• Task to complete: Write out every line exactly, from the first line of the records below through the line that contains "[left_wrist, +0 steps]".

[Stored items]
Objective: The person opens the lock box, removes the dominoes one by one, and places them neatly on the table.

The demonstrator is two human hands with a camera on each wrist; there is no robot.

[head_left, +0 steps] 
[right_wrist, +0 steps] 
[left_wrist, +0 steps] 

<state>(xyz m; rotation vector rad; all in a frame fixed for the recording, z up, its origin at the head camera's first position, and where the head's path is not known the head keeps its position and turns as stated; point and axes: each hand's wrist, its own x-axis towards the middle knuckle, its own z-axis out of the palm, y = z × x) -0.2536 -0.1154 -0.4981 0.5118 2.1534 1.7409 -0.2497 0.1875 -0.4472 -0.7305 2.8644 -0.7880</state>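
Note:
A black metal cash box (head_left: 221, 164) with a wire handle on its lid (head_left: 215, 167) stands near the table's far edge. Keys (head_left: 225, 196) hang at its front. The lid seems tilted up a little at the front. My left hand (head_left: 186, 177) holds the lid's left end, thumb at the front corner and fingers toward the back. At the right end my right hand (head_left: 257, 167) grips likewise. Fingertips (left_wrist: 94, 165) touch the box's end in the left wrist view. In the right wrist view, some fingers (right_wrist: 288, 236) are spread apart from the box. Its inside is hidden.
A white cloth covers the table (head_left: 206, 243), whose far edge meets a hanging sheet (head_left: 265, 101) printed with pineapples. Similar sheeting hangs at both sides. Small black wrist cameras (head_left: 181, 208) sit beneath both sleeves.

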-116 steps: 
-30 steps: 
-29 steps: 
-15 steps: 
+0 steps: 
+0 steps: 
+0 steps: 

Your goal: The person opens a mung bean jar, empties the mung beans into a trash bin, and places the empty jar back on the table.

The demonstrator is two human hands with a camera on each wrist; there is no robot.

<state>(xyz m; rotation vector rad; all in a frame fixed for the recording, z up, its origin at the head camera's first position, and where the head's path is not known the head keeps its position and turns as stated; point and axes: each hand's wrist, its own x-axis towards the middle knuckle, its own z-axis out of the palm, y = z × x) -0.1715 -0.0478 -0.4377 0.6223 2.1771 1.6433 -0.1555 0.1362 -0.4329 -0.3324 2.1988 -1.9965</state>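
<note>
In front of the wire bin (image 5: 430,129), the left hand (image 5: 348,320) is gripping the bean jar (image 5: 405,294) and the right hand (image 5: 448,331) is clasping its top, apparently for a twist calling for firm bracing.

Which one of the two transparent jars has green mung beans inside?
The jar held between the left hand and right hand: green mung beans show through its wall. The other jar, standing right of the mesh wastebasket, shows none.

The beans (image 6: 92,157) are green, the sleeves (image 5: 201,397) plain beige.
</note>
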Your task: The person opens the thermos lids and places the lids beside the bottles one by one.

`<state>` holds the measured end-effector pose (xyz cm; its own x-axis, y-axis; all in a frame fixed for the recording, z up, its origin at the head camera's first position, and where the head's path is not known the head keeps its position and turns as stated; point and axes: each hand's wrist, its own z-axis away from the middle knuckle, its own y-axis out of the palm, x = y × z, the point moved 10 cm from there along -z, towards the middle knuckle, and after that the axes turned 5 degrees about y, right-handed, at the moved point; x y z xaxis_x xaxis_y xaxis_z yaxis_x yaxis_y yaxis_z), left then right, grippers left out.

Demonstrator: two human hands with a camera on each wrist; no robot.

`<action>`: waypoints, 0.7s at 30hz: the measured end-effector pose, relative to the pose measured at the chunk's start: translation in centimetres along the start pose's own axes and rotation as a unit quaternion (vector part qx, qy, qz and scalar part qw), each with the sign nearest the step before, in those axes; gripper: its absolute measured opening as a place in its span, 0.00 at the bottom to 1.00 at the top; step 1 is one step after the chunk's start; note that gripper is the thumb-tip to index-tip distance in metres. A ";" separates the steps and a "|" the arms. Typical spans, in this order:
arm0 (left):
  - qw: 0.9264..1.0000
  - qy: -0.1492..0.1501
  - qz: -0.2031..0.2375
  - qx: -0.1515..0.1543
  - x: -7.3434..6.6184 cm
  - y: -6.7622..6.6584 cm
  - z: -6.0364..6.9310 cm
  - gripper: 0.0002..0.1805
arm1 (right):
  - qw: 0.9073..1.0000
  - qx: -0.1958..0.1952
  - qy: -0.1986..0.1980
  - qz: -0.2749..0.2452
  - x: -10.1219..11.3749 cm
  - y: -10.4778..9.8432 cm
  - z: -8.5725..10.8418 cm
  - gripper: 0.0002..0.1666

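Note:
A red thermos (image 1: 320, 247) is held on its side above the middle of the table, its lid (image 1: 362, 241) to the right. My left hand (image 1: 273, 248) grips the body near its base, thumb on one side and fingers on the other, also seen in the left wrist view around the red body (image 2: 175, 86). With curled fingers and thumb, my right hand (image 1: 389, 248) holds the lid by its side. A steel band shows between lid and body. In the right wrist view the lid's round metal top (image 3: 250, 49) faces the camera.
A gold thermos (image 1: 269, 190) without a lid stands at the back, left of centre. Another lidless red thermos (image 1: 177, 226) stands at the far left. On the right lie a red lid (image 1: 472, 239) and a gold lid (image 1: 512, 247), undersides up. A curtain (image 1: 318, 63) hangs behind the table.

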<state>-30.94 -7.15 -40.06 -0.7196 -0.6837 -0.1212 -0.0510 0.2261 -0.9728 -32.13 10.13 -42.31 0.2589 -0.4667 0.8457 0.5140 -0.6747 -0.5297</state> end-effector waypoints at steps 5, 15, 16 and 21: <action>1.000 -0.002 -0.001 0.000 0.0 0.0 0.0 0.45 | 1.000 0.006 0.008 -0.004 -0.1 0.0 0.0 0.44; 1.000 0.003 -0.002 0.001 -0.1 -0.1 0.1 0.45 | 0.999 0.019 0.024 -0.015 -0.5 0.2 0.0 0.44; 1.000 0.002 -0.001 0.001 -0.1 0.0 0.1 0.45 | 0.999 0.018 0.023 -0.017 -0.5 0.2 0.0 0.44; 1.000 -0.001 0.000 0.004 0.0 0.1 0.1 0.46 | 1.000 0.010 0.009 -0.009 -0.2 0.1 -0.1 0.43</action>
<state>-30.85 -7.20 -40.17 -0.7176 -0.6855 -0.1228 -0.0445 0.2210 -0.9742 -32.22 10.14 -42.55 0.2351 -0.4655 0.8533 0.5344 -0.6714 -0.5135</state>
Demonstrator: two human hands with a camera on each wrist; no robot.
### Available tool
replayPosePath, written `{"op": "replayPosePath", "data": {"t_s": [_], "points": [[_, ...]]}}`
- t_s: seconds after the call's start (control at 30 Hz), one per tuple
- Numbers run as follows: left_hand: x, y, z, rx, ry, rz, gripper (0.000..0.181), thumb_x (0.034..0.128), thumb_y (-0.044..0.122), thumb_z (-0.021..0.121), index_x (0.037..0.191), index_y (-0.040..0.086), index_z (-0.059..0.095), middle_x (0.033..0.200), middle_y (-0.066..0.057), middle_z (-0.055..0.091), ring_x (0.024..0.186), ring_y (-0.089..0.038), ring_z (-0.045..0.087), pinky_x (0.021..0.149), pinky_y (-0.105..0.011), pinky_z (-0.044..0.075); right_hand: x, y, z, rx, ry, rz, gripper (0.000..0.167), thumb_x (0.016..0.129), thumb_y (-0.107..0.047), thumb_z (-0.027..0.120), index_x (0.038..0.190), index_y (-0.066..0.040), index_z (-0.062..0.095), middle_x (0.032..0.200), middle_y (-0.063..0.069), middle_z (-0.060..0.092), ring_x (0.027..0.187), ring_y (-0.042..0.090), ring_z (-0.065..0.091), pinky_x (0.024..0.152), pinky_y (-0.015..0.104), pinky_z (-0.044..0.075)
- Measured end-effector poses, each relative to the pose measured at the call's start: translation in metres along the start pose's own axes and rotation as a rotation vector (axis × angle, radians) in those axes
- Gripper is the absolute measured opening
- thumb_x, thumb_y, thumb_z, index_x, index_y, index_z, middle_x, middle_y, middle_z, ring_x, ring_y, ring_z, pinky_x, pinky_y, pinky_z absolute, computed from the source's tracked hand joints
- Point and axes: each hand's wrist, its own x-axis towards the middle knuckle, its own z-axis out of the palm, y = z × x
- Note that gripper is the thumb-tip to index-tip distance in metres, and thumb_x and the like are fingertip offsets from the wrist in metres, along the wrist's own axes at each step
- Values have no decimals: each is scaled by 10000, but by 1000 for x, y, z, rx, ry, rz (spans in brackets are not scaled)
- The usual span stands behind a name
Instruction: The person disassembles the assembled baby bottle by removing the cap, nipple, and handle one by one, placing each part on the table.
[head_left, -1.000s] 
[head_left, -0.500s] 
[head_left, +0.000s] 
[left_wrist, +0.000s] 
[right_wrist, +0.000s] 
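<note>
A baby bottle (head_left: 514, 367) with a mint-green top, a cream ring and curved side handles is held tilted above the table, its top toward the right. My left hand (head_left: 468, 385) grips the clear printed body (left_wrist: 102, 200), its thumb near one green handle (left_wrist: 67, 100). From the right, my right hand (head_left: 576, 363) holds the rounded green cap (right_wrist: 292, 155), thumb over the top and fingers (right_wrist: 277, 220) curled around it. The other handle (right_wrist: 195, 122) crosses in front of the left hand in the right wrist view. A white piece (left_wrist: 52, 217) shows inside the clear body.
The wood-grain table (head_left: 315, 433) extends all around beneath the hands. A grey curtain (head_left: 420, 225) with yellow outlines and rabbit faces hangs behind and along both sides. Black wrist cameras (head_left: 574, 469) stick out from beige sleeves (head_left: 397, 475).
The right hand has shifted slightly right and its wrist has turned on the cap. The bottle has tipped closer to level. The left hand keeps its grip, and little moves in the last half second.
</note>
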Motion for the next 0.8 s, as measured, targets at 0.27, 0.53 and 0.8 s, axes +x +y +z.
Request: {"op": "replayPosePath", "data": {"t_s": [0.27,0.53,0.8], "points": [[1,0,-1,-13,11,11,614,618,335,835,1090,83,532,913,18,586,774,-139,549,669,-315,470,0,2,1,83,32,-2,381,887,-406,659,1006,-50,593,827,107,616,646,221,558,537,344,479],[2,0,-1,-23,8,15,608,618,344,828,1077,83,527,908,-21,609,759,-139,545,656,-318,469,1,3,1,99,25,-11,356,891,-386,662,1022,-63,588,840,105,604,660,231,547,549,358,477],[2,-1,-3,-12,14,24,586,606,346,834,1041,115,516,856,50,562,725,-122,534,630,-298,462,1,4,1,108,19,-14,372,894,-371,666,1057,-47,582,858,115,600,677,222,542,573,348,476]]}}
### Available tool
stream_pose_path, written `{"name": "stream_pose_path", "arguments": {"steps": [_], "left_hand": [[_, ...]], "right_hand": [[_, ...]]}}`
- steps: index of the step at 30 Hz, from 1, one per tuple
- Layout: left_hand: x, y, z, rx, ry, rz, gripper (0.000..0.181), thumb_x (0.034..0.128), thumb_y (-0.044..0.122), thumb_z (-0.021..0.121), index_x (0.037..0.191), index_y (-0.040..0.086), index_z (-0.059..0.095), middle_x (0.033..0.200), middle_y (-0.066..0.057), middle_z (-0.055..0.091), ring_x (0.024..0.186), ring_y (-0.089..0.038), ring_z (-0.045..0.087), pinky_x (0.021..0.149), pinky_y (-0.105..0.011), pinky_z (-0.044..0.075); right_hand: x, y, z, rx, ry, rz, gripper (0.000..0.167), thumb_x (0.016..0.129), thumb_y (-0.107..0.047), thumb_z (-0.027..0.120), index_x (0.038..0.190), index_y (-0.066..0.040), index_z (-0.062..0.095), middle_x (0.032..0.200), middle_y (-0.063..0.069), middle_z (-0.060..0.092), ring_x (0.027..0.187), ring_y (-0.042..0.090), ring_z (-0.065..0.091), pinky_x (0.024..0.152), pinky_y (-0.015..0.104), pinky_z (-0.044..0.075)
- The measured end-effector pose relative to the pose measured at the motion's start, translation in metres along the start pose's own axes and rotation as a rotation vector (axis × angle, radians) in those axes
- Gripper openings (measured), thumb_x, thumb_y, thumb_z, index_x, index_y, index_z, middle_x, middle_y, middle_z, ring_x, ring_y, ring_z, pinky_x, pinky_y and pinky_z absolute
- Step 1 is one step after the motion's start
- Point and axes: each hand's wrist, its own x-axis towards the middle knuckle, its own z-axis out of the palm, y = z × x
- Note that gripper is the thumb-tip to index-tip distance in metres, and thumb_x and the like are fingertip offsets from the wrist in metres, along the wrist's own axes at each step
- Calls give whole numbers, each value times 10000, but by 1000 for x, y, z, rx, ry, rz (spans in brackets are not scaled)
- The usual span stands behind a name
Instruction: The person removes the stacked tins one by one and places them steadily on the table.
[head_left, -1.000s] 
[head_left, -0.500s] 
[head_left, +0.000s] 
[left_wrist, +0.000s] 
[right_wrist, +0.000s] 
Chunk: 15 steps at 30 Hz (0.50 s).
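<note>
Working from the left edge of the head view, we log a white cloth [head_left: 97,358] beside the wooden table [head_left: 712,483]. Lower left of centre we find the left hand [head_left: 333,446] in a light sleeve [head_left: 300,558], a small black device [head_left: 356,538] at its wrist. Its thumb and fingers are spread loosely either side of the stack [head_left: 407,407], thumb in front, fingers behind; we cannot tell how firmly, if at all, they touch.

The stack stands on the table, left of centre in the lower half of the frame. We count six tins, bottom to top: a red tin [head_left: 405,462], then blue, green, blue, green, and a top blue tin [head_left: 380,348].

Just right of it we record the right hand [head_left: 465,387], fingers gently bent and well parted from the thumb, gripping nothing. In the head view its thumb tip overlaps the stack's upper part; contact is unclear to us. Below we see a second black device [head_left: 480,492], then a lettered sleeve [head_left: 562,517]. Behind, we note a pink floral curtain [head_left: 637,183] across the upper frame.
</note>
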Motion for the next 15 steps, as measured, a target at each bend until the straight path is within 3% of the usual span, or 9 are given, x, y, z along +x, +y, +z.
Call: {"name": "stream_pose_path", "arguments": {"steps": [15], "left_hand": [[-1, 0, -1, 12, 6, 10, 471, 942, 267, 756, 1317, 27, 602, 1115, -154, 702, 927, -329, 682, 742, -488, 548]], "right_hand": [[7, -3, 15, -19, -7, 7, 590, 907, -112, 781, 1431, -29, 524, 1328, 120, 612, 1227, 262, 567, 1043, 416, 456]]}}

• Output below:
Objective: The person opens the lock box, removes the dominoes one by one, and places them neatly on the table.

The demonstrator is two human hands with a camera on each wrist; there is no robot.

[head_left, +0 steps] 
[right_wrist, +0 steps] 
[left_wrist, +0 steps] 

This exercise is now complete.